FONDS DE RESTAURATION DES SITES :
Le Gabon impose le rapatriement de 270 millions de dollars à la Béac

Dans un geste fort visant à consolider ses réserves de change et à affirmer sa discipline financière, le Gouvernement gabonais a ordonné le rapatriement immédiat et intégral des Fonds de Restauration des Sites (Fonds RES). Cette mesure, qui concerne en premier lieu la compagnie nationale Gabon Oil Company (GOC), marque un tournant dans la gestion des devises issues du secteur extractif.
L’action du gouvernement ne s’inscrit pas dans une démarche isolée, mais s’appuie sur le cadre légal de la zone CEMAC. Le communiqué du ministre gabonais en charge de l’économie, Thierry Minko, invoque explicitement le règlement N°1/CEMAC/UMAC/UM du 23 décembre 2021. Ce texte régit la réglementation des changes pour les entreprises extractives résidentes. En s’appuyant sur les articles 1 à 5 de ce règlement, Libreville harmonise sa politique nationale avec les exigences de l’Union Monétaire de l’Afrique Centrale.
L’injection massive de 270 millions de dollars
Le cœur de cette annonce réside dans le volume de liquidités concerné. La Gabon Oil Company (GOC) et ses filiales ont reçu l’instruction « ferme et définitive » de rapatrier la totalité de leurs Fonds RES.
Au 31 décembre 2025, le montant cumulé de ces fonds s’élève à 270 millions de dollars US. Ce rapatriement vers des comptes en dollars au bénéfice de la Banque des États de l’Afrique Centrale (BEAC) vise un objectif macroéconomique précis : le renforcement des réserves de change de la zone monétaire. Dans un contexte de volatilité des marchés, cette injection de devises est une bouffée d’oxygène pour la stabilité du Franc CFA (XAF).
Les Fonds RES : Une garantie écologique et financière
Pour rappel, les Fonds de Restauration des Sites (RES) sont des provisions financières constituées par les sociétés pétrolières et minières tout au long de l’exploitation d’un gisement. Ces fonds sont théoriquement destinés à financer la remise en état des sites (démantèlement des installations, dépollution) une fois l’exploitation terminée.
Jusqu’à présent, une partie de ces fonds pouvait être conservée dans des comptes offshore ou hors de la zone monétaire directe.

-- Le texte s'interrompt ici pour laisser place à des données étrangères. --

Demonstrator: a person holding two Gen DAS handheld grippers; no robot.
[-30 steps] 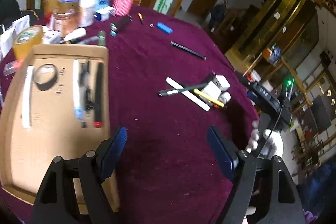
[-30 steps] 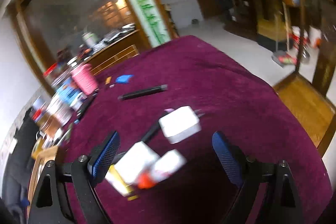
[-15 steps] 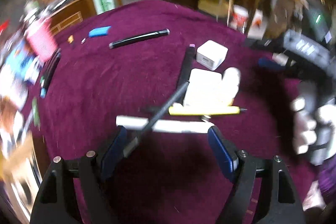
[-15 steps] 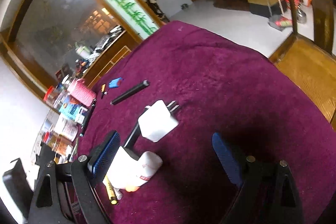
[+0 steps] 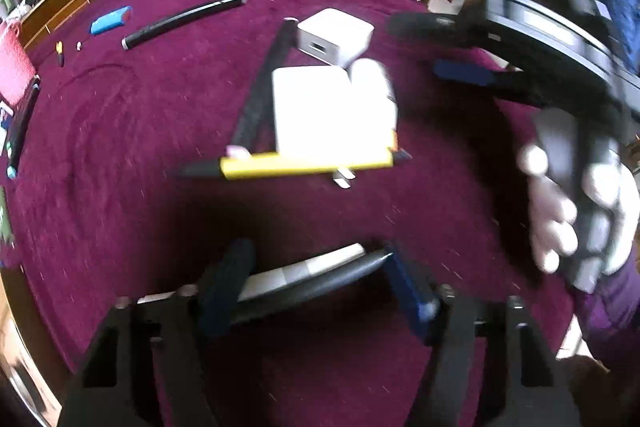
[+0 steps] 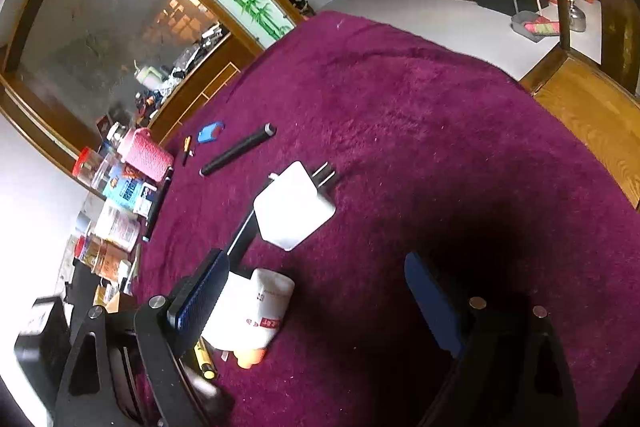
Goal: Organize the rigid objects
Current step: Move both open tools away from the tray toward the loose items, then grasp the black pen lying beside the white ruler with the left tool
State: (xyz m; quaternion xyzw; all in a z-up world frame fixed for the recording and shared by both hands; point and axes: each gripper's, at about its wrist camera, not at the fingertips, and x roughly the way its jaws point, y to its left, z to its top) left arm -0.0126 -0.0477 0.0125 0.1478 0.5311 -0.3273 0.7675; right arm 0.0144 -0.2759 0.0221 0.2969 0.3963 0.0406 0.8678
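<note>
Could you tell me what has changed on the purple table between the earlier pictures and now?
The left gripper swung away from the cardboard tray to the pile of objects and dropped over the white stick and dark pen; its jaws have just been closing with both between them. The right gripper sank slightly, jaws wide. The white charger, yellow pen and long black pen stayed put.

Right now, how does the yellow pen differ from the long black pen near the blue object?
The yellow pen is yellow with a black tip; the black pen is black all over. The yellow pen lies against the white charger; the black pen lies alone on the cloth. Both are slim and lie flat.
</note>
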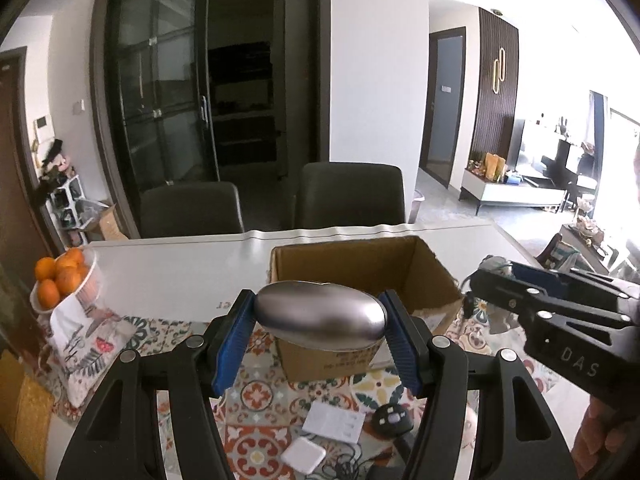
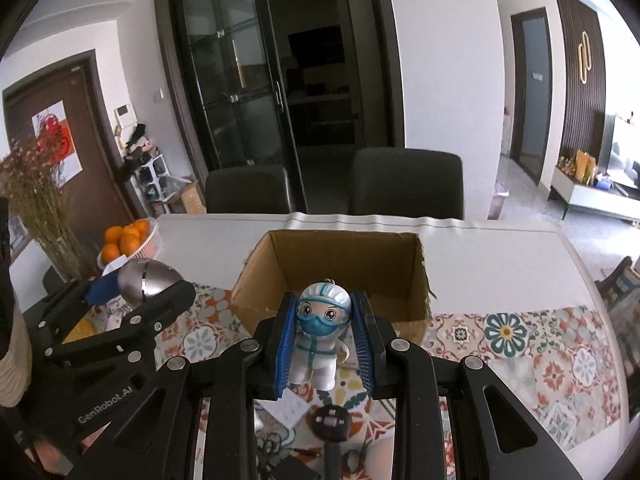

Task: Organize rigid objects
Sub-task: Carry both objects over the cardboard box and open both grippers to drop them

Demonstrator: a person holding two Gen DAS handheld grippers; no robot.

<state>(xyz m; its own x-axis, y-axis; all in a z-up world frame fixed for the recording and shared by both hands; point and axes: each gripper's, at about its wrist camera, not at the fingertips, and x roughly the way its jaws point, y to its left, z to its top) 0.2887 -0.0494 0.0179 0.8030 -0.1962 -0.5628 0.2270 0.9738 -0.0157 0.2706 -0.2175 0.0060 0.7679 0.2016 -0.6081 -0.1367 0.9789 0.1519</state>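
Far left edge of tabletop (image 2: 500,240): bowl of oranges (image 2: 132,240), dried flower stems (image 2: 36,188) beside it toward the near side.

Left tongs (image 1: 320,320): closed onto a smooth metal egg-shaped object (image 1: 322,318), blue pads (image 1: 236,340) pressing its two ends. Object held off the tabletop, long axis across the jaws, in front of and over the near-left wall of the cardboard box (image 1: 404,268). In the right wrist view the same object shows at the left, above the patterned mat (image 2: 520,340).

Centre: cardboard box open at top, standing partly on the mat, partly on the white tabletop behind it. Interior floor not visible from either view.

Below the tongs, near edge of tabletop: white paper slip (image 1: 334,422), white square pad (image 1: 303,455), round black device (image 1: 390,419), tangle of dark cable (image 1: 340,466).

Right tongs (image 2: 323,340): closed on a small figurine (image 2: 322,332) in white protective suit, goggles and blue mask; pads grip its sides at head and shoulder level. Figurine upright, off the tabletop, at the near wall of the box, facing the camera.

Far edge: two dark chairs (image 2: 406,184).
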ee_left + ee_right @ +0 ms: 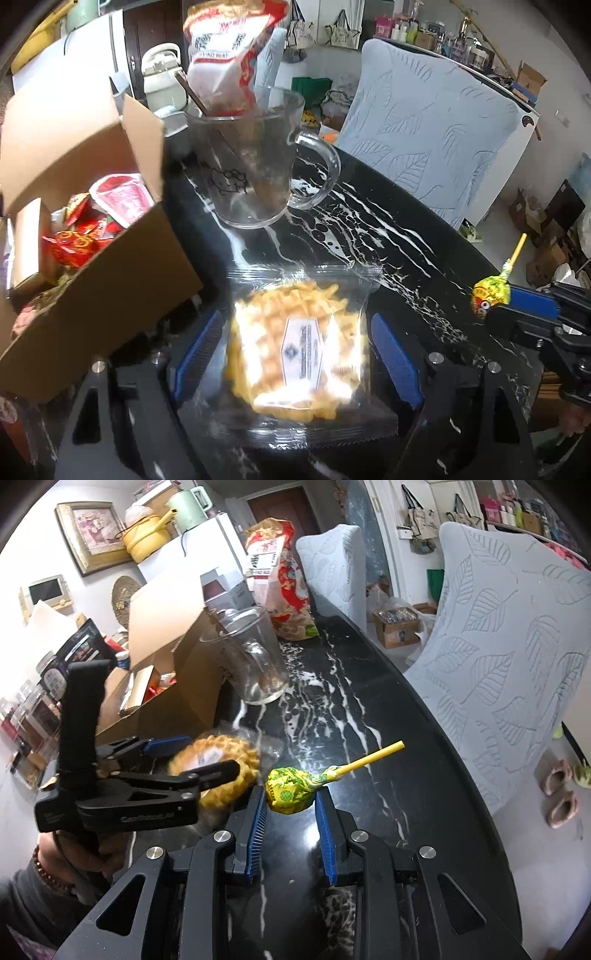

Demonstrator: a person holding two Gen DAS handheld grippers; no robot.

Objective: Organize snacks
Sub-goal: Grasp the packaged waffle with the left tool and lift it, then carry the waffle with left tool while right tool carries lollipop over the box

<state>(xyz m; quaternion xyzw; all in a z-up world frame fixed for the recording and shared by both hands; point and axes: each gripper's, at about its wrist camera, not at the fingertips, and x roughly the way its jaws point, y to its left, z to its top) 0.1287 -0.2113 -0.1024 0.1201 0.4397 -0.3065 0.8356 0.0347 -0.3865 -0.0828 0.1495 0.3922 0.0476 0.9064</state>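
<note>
- Now the waffle packet point(295, 350), a clear bag with a white label, lies between the two blue pads of the left gripper point(299, 354); the pads stand at both sides of the bag and seem to press its edges, so the gripper is clamped on it.
- From the right wrist view, the same packet point(218, 771) is seen between the fingers of the left gripper point(207, 760), above the black marble table point(369, 720).
- The lollipop point(291, 788), in a yellow-green wrapper with a yellow stick pointing up and right, sits between the pad tips of the right gripper point(291, 805); both pads touch its wrapper, so this gripper is closed on it.
- In the left view the lollipop point(491, 293) is at the far right, at the tip of the right gripper point(517, 310).
- Beyond the waffle packet stands a glass mug point(258, 162) on the table point(369, 229), its handle to the right.
- Behind the mug stands a red and white snack bag point(229, 55).
- At the left is an open cardboard box point(92, 258), with red snack packets point(92, 221) inside.
- Two chairs with light blue leaf-pattern covers point(498, 657) stand beside the table.
</note>
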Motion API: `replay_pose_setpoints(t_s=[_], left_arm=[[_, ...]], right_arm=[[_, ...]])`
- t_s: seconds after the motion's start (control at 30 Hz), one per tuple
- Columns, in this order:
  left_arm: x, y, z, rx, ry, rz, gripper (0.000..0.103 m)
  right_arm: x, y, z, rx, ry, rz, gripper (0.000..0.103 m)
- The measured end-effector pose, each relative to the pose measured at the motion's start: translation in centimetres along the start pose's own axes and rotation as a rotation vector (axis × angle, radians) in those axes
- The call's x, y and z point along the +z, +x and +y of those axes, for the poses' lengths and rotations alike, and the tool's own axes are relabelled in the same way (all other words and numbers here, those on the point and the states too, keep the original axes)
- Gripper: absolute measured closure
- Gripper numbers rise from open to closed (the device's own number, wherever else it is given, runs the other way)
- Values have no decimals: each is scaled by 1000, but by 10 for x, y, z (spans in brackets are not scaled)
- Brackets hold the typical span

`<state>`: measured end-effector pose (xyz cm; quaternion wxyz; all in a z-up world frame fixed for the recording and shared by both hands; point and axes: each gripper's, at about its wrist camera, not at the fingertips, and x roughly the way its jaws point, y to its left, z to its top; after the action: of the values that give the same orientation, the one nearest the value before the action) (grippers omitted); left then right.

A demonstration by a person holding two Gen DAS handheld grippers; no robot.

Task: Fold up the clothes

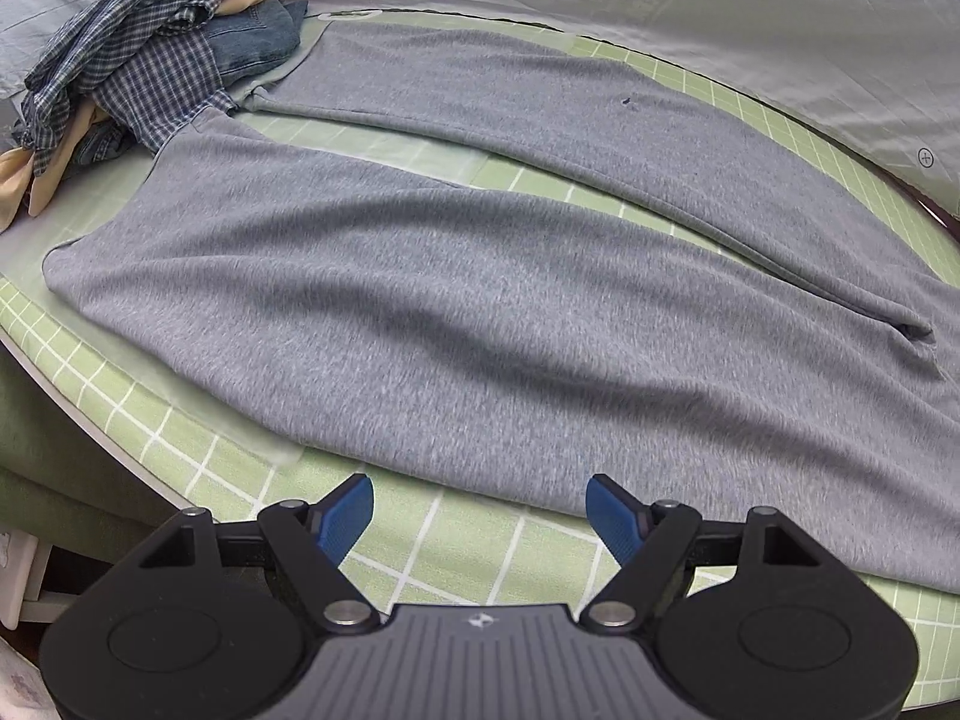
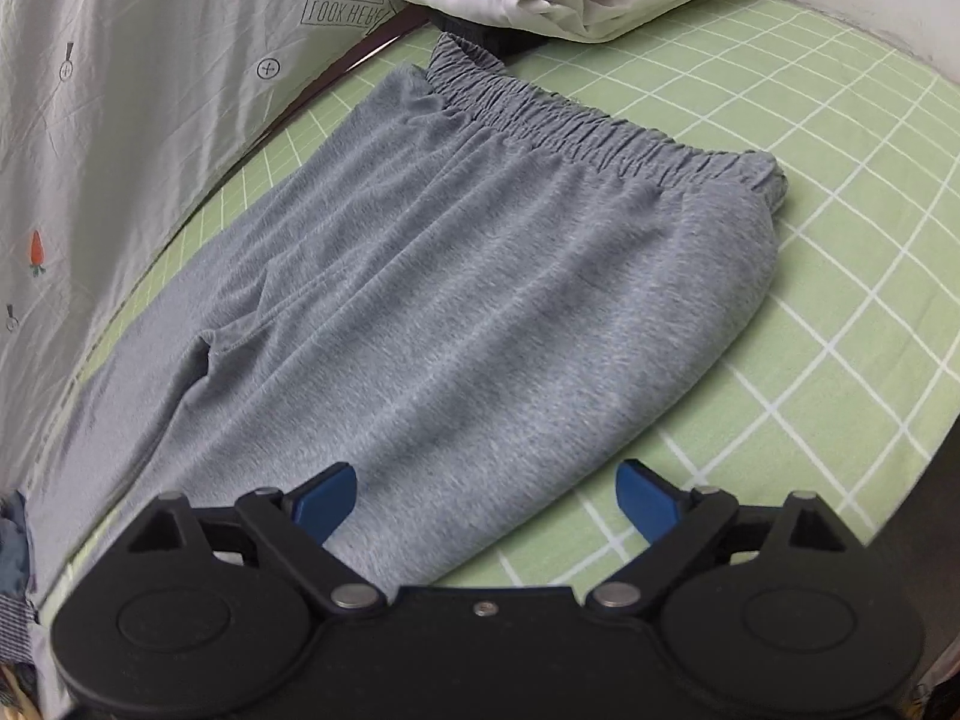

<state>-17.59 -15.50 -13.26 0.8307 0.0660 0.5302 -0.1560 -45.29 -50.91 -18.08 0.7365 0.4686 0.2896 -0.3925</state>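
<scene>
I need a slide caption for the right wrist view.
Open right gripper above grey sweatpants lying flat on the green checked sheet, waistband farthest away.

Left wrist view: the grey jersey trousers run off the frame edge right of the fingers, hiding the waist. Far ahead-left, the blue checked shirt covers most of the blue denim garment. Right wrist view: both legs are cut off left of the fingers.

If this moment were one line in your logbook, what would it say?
grey trousers: spread flat, unfolded | left gripper: open, empty, by trouser leg | right gripper: open, empty, near waistband end
</scene>
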Motion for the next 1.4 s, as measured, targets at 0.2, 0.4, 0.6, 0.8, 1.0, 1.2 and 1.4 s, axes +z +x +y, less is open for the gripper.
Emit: replay_pose_setpoints(t_s=[0.2,0.4,0.6,0.8,1.0,1.2,1.4], left_arm=[[11,3,30,-17,-102,19,24],[25,16,78,-89,-278,56,24],[39,30,137,-90,-439,75,24],[54,43,182,-100,-502,71,26],[80,56,209,-126,-459,87,41],[100,66,225,-152,-391,96,55],[107,73,247,-201,-457,105,56]], right_arm=[[-5,8,-14,169,307,26,27],[-28,14,-10,245,520,69,33],[-47,18,22,229,523,66,34],[-60,23,51,188,523,10,29],[-66,23,61,149,577,-66,25],[-70,20,58,126,625,-143,25],[-77,15,55,99,656,-189,34]])
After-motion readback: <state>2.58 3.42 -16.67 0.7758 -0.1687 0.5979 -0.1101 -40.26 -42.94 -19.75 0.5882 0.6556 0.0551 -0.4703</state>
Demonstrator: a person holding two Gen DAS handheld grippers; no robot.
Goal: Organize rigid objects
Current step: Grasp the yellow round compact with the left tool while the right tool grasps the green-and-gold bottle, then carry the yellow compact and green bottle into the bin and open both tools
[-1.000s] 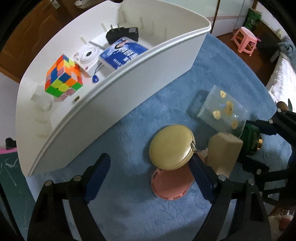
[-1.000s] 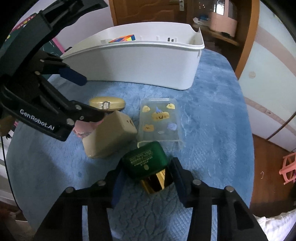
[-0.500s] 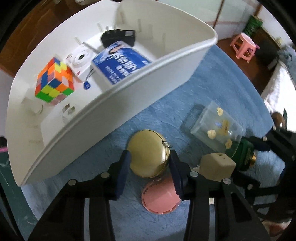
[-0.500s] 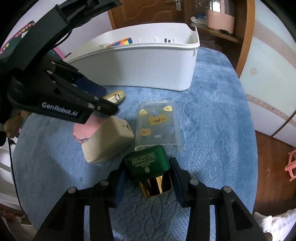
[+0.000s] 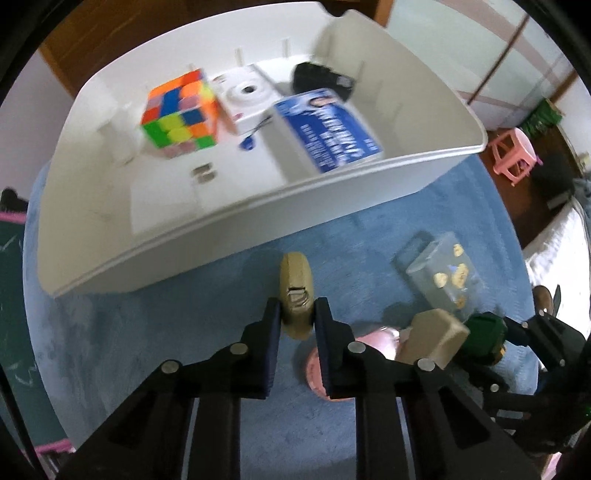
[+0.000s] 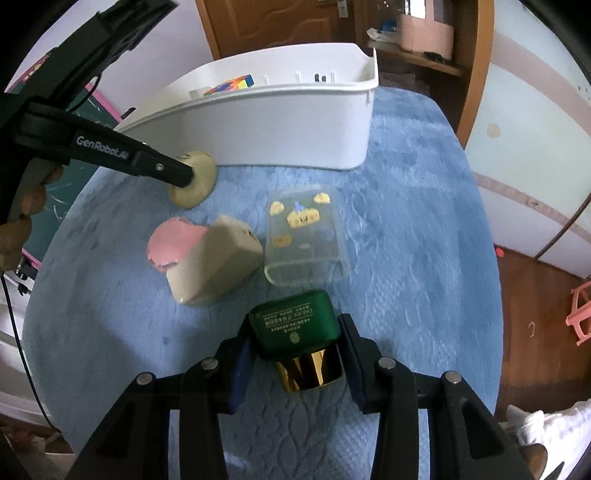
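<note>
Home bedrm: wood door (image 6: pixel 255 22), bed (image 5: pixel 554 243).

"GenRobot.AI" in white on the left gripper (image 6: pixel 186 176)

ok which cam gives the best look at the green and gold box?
Right wrist view: the green and gold box sits centred between the right gripper pads, with label and gold end clear. The left wrist view catches only a blurred sliver at the right edge, partly behind the beige box.
</note>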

En exigeant leur rapatriement dans des comptes de la BEAC, le Gabon s’assure que la liquidité profite à l’économie régionale avant d’être utilisée pour destination finale et que l’État garde une visibilité totale sur les capacités réelles des entreprises à assumer leurs obligations environnementales futures.
Un signal envoyé aux investisseurs internationaux
Dans ce contexte, Thierry Minko, le Ministre de l’Économie, des Finances, de la Dette et des Participations, se veut également rassurant pour le climat des affaires. Si la GOC est la première visée par l’injonction, le membre du gouvernement précise que les autres acteurs internationaux du secteur extractif opérant au Gabon sont invités à suivre ce mouvement.
Le rapatriement pour ces acteurs se fera « librement », selon les accords conclus avec la BEAC. L’enjeu est de démontrer que la transparence et la responsabilité macroéconomique ne sont pas incompatibles avec l’attractivité des investissements étrangers.
Vers une souveraineté renforcée
En prenant cette décision le 21 janvier 2026, le Gabon affiche sa volonté de reprendre la main sur les flux financiers de ses ressources naturelles. Entre respect des engagements communautaires et gestion rigoureuse des actifs pétroliers, Libreville se positionne comme un élève discipliné de la CEMAC, tout en renforçant les leviers de sa propre stabilité économique.